__The problem__.
Reproduce exactly the lines below from the one containing "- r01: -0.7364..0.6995" through the one containing "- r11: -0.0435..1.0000", including both, and nothing else.

__Supplied information__.
******************************
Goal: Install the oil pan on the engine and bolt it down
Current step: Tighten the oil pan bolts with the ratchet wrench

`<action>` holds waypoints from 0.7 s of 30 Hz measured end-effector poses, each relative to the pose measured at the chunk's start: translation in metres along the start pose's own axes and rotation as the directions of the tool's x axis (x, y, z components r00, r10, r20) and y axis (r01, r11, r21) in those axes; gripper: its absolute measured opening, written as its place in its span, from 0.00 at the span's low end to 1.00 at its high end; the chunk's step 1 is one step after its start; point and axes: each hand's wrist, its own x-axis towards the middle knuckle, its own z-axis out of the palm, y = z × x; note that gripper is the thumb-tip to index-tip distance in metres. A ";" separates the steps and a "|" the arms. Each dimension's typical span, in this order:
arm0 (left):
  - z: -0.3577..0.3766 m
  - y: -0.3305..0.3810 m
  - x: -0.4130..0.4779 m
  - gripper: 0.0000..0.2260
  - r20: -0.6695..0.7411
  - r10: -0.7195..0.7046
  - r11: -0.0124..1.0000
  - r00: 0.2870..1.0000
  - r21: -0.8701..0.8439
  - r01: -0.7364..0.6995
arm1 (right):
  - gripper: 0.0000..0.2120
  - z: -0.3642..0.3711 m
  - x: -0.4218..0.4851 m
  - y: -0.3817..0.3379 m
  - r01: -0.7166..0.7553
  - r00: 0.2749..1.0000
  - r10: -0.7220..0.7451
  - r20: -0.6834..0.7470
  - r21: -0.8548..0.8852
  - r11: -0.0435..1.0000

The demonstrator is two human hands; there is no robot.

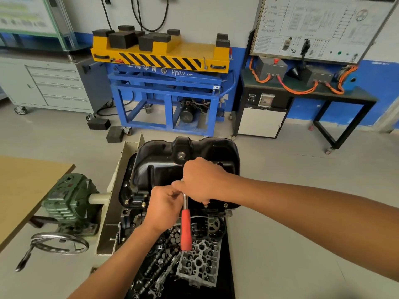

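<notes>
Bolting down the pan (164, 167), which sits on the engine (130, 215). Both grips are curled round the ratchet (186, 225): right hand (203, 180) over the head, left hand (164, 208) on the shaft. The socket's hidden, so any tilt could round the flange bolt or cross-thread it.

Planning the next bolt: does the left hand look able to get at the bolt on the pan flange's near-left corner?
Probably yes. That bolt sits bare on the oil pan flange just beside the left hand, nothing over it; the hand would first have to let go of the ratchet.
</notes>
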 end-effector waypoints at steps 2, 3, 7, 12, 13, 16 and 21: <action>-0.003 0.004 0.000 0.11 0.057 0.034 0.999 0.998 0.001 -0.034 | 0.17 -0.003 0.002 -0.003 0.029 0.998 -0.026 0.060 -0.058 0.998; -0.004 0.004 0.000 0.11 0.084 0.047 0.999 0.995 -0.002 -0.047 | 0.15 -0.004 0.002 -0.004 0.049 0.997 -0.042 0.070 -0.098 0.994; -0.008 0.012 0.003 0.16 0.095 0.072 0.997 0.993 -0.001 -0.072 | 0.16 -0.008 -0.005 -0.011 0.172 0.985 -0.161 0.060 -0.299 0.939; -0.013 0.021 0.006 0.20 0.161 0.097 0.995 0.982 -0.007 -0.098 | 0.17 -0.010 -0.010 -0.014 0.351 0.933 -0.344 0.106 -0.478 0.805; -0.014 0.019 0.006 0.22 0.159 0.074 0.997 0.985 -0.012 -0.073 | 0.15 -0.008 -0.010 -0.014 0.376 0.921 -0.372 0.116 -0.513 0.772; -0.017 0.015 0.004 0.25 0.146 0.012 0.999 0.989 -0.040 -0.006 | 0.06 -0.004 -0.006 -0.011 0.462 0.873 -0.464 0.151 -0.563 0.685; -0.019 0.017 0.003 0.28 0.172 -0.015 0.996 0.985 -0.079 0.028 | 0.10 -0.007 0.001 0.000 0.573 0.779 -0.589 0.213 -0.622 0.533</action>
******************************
__Reply__.
  - r01: -0.7364..0.6995
arm1 (right):
  - gripper: 0.0000..0.2120
  - z: -0.3642..0.3711 m
  - x: -0.4218..0.4851 m
  - y: -0.3817..0.3379 m
  - r01: -0.7166..0.7553
  - r00: 0.2749..1.0000
  - r10: -0.7220..0.7451
  - r20: -0.6834..0.7470
  - r21: -0.8548..0.8852
  - r11: -0.0435..1.0000

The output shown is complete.